Not to mention that Congress has literally no one to blame but themselves for this fiasco as they pressured the agency themselves. I am confident that they will find a scapegoat within the agency as Congress refuses to accept any responsibility for their own behavior. According to the WSJ the FHA will suffer some significant losses from loans written from 2007/08 because they had loosened their standards. The percentage of losses is pretty significant, from my perspective, but when you know there are 350M taxpayers behind you, well what is a little risk?

Here is what the WSJ said:

“Although the FHA has tightened credit standards, many of the 2007 and early 2008 mortgages are going bad. The agency expects defaults on 24% of all loans insured in 2007, and 20% of those backed in 2008.”

The article went on to say:

“This month, the FHA is to release the findings of its annual audit, which will show that the projected value of the agency’s reserves has fallen below a federally mandated level, raising concerns that the FHA may need taxpayer money for the first time in its 75-year history. FHA officials say the agency has enough capital to withstand expected losses.”

The loans being hit the hardest are the refinancing loans, of course, which are a double whammy as the asset value is now worth much less than the loan value. The most shocking portion of the report, besides the fact that the FHA will more than likely need capital, is that loans written in 2007 for people with credit scores of less than 600 rose to 37% of the loans written. That is almost 4 out of every 10 borrowers had a credit score so low they probably could not get a secured credit card, but a mortgage, no problem. Of course the firm tightened standards after the collapse and now works with firms who implement their own minimum standards, but the damage is done.

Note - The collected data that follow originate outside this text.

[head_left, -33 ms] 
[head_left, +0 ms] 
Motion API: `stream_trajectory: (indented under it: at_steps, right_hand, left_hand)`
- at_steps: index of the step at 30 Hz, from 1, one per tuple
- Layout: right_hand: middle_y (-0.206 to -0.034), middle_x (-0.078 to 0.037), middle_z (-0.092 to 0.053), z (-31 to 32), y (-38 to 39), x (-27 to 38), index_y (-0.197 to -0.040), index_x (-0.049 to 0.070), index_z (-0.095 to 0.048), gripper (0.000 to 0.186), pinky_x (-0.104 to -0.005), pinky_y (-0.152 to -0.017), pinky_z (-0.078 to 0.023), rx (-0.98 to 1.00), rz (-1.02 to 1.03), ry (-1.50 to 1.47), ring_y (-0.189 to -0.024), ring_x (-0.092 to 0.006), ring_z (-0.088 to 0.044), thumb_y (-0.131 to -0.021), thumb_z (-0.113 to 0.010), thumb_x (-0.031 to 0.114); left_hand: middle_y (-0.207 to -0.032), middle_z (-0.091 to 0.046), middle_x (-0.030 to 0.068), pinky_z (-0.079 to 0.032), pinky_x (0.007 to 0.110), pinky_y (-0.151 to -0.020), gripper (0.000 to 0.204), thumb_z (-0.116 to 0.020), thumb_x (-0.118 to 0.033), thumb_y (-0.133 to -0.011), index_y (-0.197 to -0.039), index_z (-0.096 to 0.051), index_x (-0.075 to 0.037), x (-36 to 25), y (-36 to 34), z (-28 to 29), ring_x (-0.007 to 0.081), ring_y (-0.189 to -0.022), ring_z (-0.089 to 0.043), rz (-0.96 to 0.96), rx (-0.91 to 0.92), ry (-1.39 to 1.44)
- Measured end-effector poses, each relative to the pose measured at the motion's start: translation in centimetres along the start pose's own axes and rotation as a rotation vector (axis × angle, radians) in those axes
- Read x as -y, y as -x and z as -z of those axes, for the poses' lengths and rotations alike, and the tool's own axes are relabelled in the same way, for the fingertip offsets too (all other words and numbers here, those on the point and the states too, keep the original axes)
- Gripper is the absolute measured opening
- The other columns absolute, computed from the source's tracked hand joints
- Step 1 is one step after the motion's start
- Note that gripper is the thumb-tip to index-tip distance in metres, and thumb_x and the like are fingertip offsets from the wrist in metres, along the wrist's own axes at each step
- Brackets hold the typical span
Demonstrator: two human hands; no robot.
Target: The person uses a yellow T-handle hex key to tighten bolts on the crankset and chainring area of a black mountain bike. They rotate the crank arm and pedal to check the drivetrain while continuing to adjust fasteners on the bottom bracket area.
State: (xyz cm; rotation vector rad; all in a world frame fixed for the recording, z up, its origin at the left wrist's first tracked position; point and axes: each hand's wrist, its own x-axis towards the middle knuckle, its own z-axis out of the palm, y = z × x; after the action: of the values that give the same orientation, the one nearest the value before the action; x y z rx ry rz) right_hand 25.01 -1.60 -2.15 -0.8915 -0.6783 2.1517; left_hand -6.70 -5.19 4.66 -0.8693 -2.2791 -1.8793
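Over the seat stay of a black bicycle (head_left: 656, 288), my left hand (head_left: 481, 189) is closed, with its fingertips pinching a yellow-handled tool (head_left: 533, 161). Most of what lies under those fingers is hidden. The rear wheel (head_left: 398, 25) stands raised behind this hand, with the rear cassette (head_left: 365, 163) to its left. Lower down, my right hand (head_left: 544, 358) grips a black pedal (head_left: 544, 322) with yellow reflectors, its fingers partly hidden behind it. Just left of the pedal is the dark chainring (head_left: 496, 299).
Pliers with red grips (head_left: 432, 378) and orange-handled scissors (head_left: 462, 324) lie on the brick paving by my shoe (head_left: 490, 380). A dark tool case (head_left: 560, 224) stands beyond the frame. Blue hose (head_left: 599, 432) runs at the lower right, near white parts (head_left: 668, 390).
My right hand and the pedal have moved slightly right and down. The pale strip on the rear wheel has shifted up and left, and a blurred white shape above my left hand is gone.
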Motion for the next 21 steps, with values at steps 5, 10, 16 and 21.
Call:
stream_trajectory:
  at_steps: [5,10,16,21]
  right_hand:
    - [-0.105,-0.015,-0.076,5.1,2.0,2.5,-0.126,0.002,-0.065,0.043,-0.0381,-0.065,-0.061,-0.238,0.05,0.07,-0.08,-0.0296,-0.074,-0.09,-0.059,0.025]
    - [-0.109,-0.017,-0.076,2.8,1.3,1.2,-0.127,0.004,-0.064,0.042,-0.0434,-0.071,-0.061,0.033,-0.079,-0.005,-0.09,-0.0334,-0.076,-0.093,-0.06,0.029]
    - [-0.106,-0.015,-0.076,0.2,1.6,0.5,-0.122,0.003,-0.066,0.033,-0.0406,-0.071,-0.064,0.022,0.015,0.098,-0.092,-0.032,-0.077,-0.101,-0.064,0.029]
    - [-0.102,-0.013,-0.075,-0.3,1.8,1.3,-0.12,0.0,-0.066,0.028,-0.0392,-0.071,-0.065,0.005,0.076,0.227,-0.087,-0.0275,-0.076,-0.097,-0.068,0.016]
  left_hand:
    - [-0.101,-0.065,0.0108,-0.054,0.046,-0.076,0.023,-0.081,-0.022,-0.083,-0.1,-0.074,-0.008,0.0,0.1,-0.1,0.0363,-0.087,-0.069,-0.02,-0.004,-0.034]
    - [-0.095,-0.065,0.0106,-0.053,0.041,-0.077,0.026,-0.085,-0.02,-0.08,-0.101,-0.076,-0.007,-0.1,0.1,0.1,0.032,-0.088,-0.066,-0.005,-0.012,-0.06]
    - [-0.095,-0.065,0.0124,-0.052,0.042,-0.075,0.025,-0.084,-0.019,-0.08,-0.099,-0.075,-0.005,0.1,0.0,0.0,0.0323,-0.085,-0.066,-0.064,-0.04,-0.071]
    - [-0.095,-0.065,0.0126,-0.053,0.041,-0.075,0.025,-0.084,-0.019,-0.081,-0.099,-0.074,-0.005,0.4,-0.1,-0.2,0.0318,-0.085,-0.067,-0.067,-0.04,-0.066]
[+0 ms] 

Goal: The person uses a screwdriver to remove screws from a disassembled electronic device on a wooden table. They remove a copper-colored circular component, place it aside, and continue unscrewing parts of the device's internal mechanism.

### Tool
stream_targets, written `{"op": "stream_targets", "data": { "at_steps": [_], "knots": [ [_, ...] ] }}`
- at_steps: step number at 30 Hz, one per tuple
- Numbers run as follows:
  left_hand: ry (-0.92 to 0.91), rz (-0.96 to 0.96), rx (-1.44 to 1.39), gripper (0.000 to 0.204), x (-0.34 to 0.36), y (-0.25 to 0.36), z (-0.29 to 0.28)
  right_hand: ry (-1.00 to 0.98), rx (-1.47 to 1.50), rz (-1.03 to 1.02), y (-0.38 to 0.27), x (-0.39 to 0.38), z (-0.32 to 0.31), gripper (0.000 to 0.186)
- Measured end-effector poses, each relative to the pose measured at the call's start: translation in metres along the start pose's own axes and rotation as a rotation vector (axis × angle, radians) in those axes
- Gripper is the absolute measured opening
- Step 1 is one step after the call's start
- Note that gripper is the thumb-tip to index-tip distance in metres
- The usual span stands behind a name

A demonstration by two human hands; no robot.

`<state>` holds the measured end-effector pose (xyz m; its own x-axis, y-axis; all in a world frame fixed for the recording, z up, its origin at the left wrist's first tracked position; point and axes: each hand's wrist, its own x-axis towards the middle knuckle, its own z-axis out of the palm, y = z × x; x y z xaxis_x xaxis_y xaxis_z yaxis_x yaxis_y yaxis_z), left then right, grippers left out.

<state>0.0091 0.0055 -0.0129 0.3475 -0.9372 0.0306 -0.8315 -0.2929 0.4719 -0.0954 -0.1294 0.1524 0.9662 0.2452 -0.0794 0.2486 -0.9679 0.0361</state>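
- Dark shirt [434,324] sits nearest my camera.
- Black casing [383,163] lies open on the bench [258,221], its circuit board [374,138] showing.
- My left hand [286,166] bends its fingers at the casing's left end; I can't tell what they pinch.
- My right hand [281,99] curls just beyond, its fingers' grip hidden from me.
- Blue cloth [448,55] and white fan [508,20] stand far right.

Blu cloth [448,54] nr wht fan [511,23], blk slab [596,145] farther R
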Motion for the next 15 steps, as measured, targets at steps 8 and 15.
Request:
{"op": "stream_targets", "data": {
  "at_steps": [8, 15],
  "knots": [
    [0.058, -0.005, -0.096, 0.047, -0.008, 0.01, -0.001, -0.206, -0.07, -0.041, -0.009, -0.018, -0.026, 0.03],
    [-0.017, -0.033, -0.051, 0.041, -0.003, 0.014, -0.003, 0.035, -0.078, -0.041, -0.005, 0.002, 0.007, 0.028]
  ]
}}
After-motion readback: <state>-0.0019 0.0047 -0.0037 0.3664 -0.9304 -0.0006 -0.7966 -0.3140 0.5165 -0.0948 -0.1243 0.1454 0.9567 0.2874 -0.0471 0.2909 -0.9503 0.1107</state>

NA-BB672_FHA_NS_20091103192816

What is not attached to the article is the exact dollar figure for these loans, but by the looks of the chart provided it is clearly substantial. It is becoming more apparent that the FHA is in or in the beginning stages of a major problem. Whether or not anyone cares about this problem is also another story, but this is a major deal as it puts the taxpayer on the hook again. Not only that, but it also proves that this mess is not over and the problems are still with us today, regardless of what we are being told by the Fed and other cheerleaders.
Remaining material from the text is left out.